CatsCrdl

CatsCrdl

Daniel's thoughts on infosec and trading

Azure Flow Log Analysis

Azure flow logs don't have the same instance ID that AWS flow logs do. So how do you figure out which VM the logs came from?

Daniel Wyleczuk-Stern

7-Minute Read

Network

Intro

Disclaimer I currently work at Snowflake and use the product on a daily basis for log analysis and threat detection. At the time of this writing, that probably adds bias to my article.
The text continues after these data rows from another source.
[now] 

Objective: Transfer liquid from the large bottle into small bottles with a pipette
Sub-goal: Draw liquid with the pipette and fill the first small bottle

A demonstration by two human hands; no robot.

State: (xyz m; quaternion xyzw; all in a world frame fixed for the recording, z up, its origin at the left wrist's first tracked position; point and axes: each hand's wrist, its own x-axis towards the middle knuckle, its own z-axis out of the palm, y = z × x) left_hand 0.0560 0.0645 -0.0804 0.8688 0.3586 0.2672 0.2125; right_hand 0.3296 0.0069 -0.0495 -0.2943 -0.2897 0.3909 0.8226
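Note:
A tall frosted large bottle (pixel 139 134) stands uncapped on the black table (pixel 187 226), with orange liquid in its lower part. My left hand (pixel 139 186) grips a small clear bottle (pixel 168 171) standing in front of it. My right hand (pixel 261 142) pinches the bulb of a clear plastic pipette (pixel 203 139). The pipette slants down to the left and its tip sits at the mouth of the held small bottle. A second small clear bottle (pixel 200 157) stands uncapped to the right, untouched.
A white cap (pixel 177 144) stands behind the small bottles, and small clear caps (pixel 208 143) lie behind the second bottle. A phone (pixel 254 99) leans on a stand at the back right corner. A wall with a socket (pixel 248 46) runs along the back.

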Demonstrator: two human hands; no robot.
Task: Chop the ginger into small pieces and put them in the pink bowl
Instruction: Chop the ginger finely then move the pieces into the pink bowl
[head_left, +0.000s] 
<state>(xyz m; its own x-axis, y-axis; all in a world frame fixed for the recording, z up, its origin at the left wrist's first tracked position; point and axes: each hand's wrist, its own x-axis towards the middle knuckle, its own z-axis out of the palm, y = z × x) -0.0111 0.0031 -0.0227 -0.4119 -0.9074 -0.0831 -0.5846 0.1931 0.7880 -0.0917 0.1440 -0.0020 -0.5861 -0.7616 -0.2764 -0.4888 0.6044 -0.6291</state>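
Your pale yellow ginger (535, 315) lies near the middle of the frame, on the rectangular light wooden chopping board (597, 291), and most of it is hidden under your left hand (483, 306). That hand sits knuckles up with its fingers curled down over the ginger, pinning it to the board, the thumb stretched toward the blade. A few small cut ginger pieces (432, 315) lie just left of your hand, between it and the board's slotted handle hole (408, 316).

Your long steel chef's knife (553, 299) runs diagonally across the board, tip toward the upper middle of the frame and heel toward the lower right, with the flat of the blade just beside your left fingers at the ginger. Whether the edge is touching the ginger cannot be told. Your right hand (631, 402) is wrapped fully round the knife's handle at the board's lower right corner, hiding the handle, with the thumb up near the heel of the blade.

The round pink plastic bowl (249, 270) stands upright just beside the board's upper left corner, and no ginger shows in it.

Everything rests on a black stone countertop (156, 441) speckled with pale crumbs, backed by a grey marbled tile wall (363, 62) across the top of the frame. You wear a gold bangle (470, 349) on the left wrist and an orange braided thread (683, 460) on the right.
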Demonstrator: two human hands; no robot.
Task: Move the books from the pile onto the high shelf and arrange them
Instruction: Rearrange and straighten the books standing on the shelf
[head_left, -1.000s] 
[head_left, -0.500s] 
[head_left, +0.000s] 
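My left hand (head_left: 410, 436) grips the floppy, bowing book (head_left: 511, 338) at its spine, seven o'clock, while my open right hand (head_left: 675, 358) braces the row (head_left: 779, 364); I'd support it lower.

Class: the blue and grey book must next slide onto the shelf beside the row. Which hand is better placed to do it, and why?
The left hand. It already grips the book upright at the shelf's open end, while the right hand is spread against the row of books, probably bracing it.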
At Snowflake, we’re a multi-cloud environment. As part of the threat detection team, it’s my job to ensure that we’re monitoring our logs for threats and unusual activity. One of my recent tasks was to investigate our Azure flow logs and build detections for unusual behavior. Information on Azure Network Security Group (NSG) flow logs can be found at this link. When I started exploring this data source, I was frustrated to learn that, unlike the AWS VPC flow logs, there was no field that ties the flow log to the instance ID, or in the case of Azure, the Virtual Machine. The recommended solution from Microsoft was to use the IP address. However, the architecture I was working in had thousands of worker nodes created and destroyed frequently meaning that we would often see duplicate IP addresses within a short period of time due to NATing. If I couldn’t automatically tie the IP to a VM, the logs would be useless as our IR team needed that information in order to conduct automated response in case of a malicious event.

Planning

Fortunately, I had SQL to help. To conduct my analysis, I used Snowflake, which is where we (obviously) store our logs. However, any SQL tool should offer the same capabilities below. In order to conduct this analysis, I used a trick taught to me by one of the data scientists at Snowflake. First, for Azure logs, IPs aren’t associated with VMs. They’re associated with NICs and a NIC is associated with a VM. Now, a lot of organizations use various tools and scripts that collect information about current assets periodically. However, considering Snowflake creates and destroys VMs and NICs so rapidly, this isn’t sufficient. We also needed to look at the Azure operation logs in order to establish confidence that we were looking at every NIC. Let’s take a look at some code.

select
  parse_json(propertiesresponseBody) as response_body,
  response_body:etag::string as etag,
  response_body:name::string as nic_name,
  response_body:location::string as nic_locatin,
  response_body:properties as nic_properties,
  response_body:tags as tags,
  response_body:type::string as nic_type,
  value:properties.privateIPAddress::string as nic_ip
from
  azure_operation_logs_v, lateral flatten(parse_json(properties:responseBody):properties.ipConfigurations)
where
  operation_name = 'MICROSOFT.NETWORK/NETWORKINTERFACES/WRITE'

The above sql parses events related to the creation of Network Interfaces in our Azure operation logs. You can review the documentation on the structure of the response body here: Network Interfaces - Create Or Update. This gets us information on NICs from our operation logs.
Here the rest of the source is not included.